En France, les salariés seraient peu nombreux à devenir lanceurs d'alerte en cas de difficultés au sein de leur entreprise, en termes de corruption ou bien d'éthique. Ils sont même de moins en moins nombreux, selon un baromètre que franceinfo présente en exclusivité.

Luxleaks, UBS, Mediator : les affaires récentes impliquant des salariés qui alertent sur les agissements de leur entreprise ont eu une grande influence sur leur capacité à monter en première ligne. D'autant que les lanceurs d'alerte ont eu maille à partir avec la justice. Le résultat se lit dans le dernier baromètre du Cercle éthique des affaires, dévoilé lundi 16 janvier : seuls 25% des salariés des grandes entreprises se disent prêts à lancer une alerte s'ils apprenaient un manquement à l'éthique de la part de leur employeur. L'an dernier, dans ce même baromètre, ils étaient 46% à se déclarer prêts à monter au créneau. Les affaires judiciaires ont clairement fait l'effet d'une douche froide.

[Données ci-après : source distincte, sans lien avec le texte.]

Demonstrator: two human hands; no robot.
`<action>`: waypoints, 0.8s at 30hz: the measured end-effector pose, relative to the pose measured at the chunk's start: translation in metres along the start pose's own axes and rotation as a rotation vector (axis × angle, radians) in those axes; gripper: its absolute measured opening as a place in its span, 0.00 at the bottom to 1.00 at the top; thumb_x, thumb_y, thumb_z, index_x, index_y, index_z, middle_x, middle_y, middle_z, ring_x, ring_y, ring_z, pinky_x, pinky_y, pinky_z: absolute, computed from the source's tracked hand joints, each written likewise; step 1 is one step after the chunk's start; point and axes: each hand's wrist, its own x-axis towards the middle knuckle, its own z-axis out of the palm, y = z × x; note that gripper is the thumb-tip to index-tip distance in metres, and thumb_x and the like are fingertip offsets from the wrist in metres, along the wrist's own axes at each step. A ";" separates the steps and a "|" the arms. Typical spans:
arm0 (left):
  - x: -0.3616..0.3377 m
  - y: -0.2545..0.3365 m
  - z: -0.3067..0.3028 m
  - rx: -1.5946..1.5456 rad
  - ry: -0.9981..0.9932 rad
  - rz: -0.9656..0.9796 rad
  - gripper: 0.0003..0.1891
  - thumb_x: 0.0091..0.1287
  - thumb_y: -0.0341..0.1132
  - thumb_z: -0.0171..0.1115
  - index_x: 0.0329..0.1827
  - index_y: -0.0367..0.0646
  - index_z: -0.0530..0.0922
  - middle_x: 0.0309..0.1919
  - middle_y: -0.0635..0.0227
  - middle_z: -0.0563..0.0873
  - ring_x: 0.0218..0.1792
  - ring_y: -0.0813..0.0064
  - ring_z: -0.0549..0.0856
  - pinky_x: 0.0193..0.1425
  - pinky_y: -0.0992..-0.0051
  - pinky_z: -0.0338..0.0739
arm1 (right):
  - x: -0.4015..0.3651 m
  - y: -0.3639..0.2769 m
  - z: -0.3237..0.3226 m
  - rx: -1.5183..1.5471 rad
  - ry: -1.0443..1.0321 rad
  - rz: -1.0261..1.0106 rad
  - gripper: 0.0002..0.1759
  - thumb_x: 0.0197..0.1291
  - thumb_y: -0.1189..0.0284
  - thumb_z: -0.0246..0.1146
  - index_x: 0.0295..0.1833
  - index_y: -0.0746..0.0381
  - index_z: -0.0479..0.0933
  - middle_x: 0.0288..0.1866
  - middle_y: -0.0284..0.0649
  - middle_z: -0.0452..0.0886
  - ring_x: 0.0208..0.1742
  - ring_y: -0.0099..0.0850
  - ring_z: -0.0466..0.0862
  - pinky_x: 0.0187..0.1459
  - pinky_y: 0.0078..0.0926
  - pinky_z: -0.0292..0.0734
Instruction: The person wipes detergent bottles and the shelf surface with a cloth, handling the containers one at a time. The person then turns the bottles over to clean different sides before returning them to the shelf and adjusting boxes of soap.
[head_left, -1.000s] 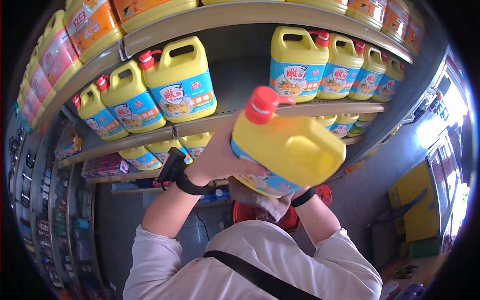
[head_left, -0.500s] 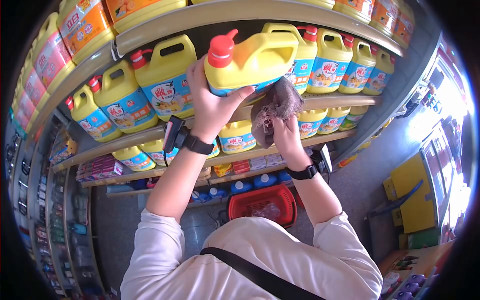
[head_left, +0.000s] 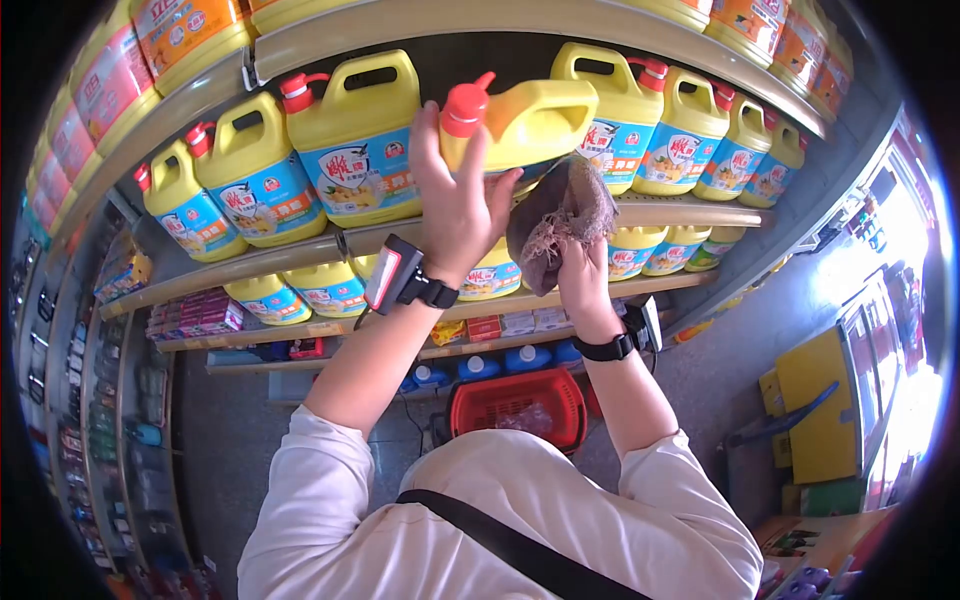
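Note:
A yellow jug with a red pump cap (head_left: 535, 125) is tilted at the front of the middle shelf, in a gap between upright jugs. My left hand (head_left: 462, 200) is at its left end, fingers apart and raised against its side near the cap. A grey-brown frayed cloth (head_left: 562, 222) is in my right hand (head_left: 585, 285), bunched up just below the jug's right part and touching or nearly touching it. The cloth hides most of my right fingers. The jug's underside is partly hidden by my left hand and the cloth.
Matching yellow jugs (head_left: 362, 160) line the middle shelf on both sides, with more jugs above and below. The shelf edge (head_left: 690, 215) runs under my hands. A red basket (head_left: 460, 405) sits on the floor near my body. A yellow cabinet (head_left: 820, 400) stands at right.
The jug has moved away from me, toward the shelf, and its label side shows less. My left hand has opened from its grip underneath. The cloth has stayed beside the jug.

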 end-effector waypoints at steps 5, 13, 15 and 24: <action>0.029 0.007 0.000 0.279 -0.026 0.196 0.32 0.54 0.22 0.61 0.66 0.55 0.77 0.76 0.42 0.55 0.73 0.28 0.56 0.71 0.35 0.55 | -0.010 0.009 -0.007 0.055 0.055 -0.017 0.16 0.66 0.78 0.55 0.57 0.71 0.73 0.50 0.41 0.81 0.50 0.27 0.79 0.53 0.26 0.74; 0.091 -0.006 0.032 0.465 -0.341 0.182 0.32 0.59 0.40 0.67 0.66 0.37 0.72 0.64 0.45 0.72 0.64 0.45 0.73 0.69 0.52 0.69 | -0.045 0.020 -0.028 -0.004 0.129 0.014 0.16 0.65 0.78 0.55 0.58 0.71 0.73 0.51 0.40 0.80 0.51 0.26 0.77 0.54 0.26 0.73; 0.105 -0.016 0.044 0.611 -0.378 0.145 0.30 0.63 0.46 0.65 0.65 0.42 0.73 0.61 0.44 0.77 0.61 0.47 0.77 0.62 0.52 0.75 | -0.053 0.031 -0.035 -0.017 0.228 0.030 0.17 0.67 0.78 0.55 0.60 0.70 0.72 0.51 0.38 0.79 0.51 0.25 0.76 0.54 0.26 0.73; 0.136 -0.025 0.057 0.413 -0.435 0.251 0.22 0.70 0.53 0.59 0.47 0.41 0.82 0.37 0.53 0.87 0.38 0.51 0.86 0.39 0.57 0.82 | -0.074 0.036 -0.060 0.001 0.187 0.080 0.18 0.70 0.76 0.53 0.63 0.67 0.71 0.61 0.42 0.73 0.59 0.28 0.75 0.59 0.27 0.72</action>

Donner l'alerte parait risqué

L'étude révèle un manque de confiance des salariés envers leur entreprise. Notamment pour garantir leur anonymat s'ils tiraient la sonnette d'alarme. Cette chute de confiance est spectaculaire : –25% par rapport à l'an dernier. Dans le même temps, et c'est logique, ils sont de plus en plus nombreux à trouver qu'il est risqué de lancer une alerte. Ils sont 87% dans ce cas, soit 23% de plus que l'an dernier, lors du précédent baromètre. Ce qui les rassurerait ? Dans l'ordre, avoir la garantie absolue que leur anonymat soit respecté, pouvoir changer de poste ou de service et que les frais d'avocat soient pris en charge.

On constate cette frilosité alors que la loi Sapin 2 vient de créer un statut du lanceur d'alerte. La nouveauté, c'est qu'elle le protège, en lui garantissant justement l'anomymat. Mais dans le même temps elle lui demande d'aller d'abord dénoncer le problème à sa hiérarchie. Le Cercle éthique des affaires, qui a piloté ce baromètre, plaide pour sa part pour la généralisation dans les entreprises d'un poste baptisé directeur de l'éthique et de la conformité, que l'on peut aussi appeler déontologue. La totalité des entreprises du CAC40 en ont un, mais c'est un métier nouveau, très peu répandu dans les entreprises de taille intermédiaire et dans les PME.

En bref

Le classement des pays les plus accueillants pour les travailleurs LGBT (lesbiens, gays, bi et trans). C'est dans le nord de l'Europe qu'il fait le meilleur travailler pour ces salariés : la Norvège, suivie par la Finlande, la Belgique, l'Allemagne et la Suède. La France n'arrive qu'à la 11e place de ce classement réalisé par Expert Market.